Casting shades of Kafka and Philip K. Dick, Raymond Chandler and 1984, The City & the City is a murder mystery taken to dazzling metaphysical and artistic heights.

About the Author

China Miéville is the author of King Rat; Perdido Street Station, winner of the Arthur C. Clarke Award and the British Fantasy Award; The Scar, winner of the Locus Award and the British Fantasy Award; Iron Council, winner of the Locus Award and the Arthur C. Clarke Award; Looking for Jake, a collection of short stories; and Un Lun Dun, his New York Times bestselling book for younger readers. He lives and works in London.

Boneshaker by Cherie Priest

In the early days of the Civil War, rumors of gold in the frozen Klondike brought hordes of newcomers to the Pacific Northwest. Anxious to compete, Russian prospectors commissioned inventor Leviticus Blue to create a great machine that could mine through Alaska’s ice. Thus was Dr. Blue’s Incredible Bone-Shaking Drill Engine born.

But on its first test run the Boneshaker went terribly awry, destroying several blocks of downtown Seattle and unearthing a subterranean vein of blight gas that turned anyone who breathed it into the living dead.

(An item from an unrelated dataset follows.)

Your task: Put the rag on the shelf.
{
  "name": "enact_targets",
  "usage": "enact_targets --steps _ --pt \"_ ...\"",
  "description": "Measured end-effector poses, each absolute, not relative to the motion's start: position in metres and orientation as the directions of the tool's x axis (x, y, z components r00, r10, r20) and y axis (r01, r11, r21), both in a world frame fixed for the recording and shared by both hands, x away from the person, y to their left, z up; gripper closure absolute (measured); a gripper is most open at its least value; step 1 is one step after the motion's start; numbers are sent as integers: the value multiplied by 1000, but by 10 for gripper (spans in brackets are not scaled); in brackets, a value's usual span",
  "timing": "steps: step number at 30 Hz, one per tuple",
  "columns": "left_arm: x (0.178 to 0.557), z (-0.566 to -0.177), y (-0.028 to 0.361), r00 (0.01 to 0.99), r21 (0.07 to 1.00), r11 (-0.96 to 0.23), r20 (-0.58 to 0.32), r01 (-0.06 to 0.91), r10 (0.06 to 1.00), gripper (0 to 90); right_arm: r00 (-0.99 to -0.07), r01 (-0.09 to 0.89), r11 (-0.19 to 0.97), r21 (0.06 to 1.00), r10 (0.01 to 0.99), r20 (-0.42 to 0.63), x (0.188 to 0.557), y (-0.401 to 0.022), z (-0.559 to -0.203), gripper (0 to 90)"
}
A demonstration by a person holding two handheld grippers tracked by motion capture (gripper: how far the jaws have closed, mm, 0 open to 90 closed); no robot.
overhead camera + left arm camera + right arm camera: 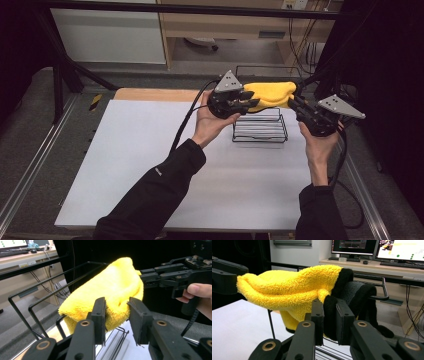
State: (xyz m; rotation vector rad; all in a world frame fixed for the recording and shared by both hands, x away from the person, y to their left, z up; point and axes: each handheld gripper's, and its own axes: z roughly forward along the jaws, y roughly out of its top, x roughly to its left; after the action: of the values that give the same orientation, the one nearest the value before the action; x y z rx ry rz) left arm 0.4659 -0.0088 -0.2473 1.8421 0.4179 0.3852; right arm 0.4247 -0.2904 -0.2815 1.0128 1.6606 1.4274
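Note:
A fluffy yellow cloth (270,94) with a black hem lies draped over the top of a black wire rack (260,129) at the back of the white table. My left gripper (250,100) is at the cloth's left end. In the left gripper view its jaws (116,303) stand slightly apart with a fold of the cloth (110,285) loose between them. My right gripper (292,101) is at the right end. In the right gripper view its jaws (329,305) pinch the black hem of the cloth (292,292).
The white table top (150,165) stretches left and toward the person from the rack. A wooden strip (155,94) edges its far side. Metal rails run along both sides. A desk with monitors (397,250) stands beyond the rack.

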Motion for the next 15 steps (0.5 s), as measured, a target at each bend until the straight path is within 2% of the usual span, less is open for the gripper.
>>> enact_targets --steps 4,11,15 --pt "467 -255 -12 876 938 -318 36 136 480 781 -443 115 84 990 896 -24 422 -291 -281 781" --pt "473 -267 -17 864 924 -357 62 140 500 796 -470 120 83 989 882 -17 411 -294 -276 667" --pt "473 -271 -21 857 913 -389 98 125 505 797 -469 82 53 995 883 -9 406 -294 -265 596"
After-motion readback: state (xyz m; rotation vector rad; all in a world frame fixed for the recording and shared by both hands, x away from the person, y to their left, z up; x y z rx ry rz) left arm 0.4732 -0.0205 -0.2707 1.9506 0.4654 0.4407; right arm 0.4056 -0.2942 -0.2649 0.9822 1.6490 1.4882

Now it is sixteen years later, and a wall has been built to enclose the devastated and toxic city. Just beyond it lives Blue’s widow, Briar Wilkes. Life is hard with a ruined reputation and a teenaged boy to support, but she and Ezekiel are managing. Until Ezekiel undertakes a secret crusade to rewrite history.

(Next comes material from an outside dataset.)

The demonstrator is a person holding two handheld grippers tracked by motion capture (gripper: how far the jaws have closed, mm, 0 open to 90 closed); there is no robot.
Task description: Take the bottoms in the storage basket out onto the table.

His quest will take him under the wall and into a city teeming with ravenous undead, air pirates, criminal overlords, and heavily armed refugees. And only Briar can bring him out alive.

About the Author

Cherie Priest made her debut with the Eden Moore series of Southern Gothic ghost stories that began with Four and Twenty Blackbirds. She lives in Seattle, Washington, and keeps a popular blog at cmpriest.livejournal.com.

Finch by Jeff VanderMeer

Tasked with solving an impossible double murder, detective John Finch searches for the truth among the rubble of the once-mighty city of Ambergris. Under the rule of the mysterious gray caps, Ambergris is falling into anarchy. The remnants of a rebel force are demoralized and dispersed, their leader, the Lady in Blue, not seen for months. Partials—human traitors transformed by the gray caps—walk the streets brutalizing the city’s inhabitants. Finch’s partner Wyte, stricken with a fungal disease, is literally disintegrating. And strange forces are marshaling themselves against detective Finch even as he pursues his one clue: the elusive spymaster Ethan Bliss. How much time does Finch have before time itself runs out?

About the Author

Award-winning writer Jeff VanderMeer's final novel in his Ambergris Cycle, Finch, has just been published in the US, and will appear in the UK from Atlantic's Corvus imprint. His writer guide Booklife and associated Booklifenow website focus on sustainable creativity. With his wife, he recently edited the charity anthology Last Drink Bird Head. His short fiction has appeared in Conjunctions, Library of America's American Fantastic Tales, and several year's best anthologies. He writes nonfiction for The Washington Post Book World, Omnivoracious, The New York Times Book Review, the B&N Review, and many others. Murder by Death recently completed a CD soundtrack based on Finch./.